В морге она смотрела, как мужчины одевают Витю. Она не ушла, хотя ее пытались увести. Почему хотели увести – нужно ли объяснять? Видеть сыновние безвольно мотающиеся руки, продеваемые в проймы белой новой майки, рукава рубашки, пиджака… Тяжело падающую на грудь мертвую черноволосую голову сына…
Смерть трудно воспринимается даже по отношению к чужим людям. Как же это? Только вчера, да что вчера, еще сегодня утром, час, пятнадцать минут назад он ходил, разговаривал – и вдруг навсегда неподвижное тело, которое совсем скоро станет ничем.

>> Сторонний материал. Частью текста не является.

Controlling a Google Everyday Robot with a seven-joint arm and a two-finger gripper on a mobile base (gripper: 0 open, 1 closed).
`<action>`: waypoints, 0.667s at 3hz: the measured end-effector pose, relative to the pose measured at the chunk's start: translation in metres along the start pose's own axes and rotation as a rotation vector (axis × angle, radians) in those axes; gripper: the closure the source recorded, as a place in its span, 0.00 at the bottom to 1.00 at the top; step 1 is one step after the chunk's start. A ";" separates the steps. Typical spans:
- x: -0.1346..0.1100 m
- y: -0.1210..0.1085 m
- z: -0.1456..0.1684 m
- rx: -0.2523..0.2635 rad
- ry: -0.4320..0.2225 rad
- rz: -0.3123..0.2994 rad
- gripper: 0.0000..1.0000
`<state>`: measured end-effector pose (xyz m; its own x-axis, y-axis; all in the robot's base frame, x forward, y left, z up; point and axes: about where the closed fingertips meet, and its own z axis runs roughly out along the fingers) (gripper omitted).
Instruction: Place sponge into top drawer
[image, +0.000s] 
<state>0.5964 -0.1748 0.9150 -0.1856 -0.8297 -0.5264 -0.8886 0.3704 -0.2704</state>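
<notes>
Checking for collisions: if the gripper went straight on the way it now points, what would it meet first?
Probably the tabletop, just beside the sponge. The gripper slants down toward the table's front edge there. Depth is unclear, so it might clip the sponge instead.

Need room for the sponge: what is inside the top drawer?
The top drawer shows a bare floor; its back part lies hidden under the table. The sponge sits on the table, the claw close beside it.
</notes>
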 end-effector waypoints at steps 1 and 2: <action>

А по отношению к близкому человеку? Особенно к ребенку, который при первой в жизни встрече со мной, двухмесячный, улыбнулся, приняв меня за маму, и крепко-крепко сжал пальчиками мой протянутый палец. «Ну, здравствуй. Я вижу, что мы с тобой самые близкие люди». Не надо. Не тяни ко мне пальчик. Я предам тебя. Променяю на мужа. Спасая из жизненной ямы его, столкну в могильную тебя, здорового и красивого парня. Ни один из окружающих взрослых – один ты единственный бесстрашно вступался за меня перед ним. Лучше бы ты был трус, тогда никогда не решился бы на такой отчаянный и бесстрашный шаг.
Двадцать лет буду отчаянно цепляться за семью, которой не было – за призрак семьи. Одна из наших ссор, в которую вовлеклась вся семья и в которой мешающейся под ногами, раздражающей всех песчинкой закрутился Витя, послужила тем самым толчком к петле.